▶ WORK ITEM:
Your answer should repeat the listing in full, with no line missing or altered.
◇ ◇ ◇
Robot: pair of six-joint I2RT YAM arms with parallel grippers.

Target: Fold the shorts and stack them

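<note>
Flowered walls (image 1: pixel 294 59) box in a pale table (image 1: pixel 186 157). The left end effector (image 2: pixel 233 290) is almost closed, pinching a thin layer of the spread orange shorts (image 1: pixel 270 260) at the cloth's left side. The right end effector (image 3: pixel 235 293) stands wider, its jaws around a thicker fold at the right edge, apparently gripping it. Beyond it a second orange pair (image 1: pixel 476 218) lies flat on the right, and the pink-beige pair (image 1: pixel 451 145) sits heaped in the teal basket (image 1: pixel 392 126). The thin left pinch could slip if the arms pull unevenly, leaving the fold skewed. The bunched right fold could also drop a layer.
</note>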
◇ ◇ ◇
▶ TASK RESPONSE:
Robot: pair of six-joint I2RT YAM arms with parallel grippers.

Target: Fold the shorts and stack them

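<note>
Flowered walls (image 1: pixel 294 59) box in a pale table (image 1: pixel 186 157). The left end effector (image 2: pixel 233 290) is almost closed, pinching a thin layer of the spread orange shorts (image 1: pixel 270 260) at the cloth's left side. The right end effector (image 3: pixel 235 293) stands wider, its jaws around a thicker fold at the right edge, apparently gripping it. Beyond it a second orange pair (image 1: pixel 476 218) lies flat on the right, and the pink-beige pair (image 1: pixel 451 145) sits heaped in the teal basket (image 1: pixel 392 126). The thin left pinch could slip if the arms pull unevenly, leaving the fold skewed. The bunched right fold could also drop a layer.
</note>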

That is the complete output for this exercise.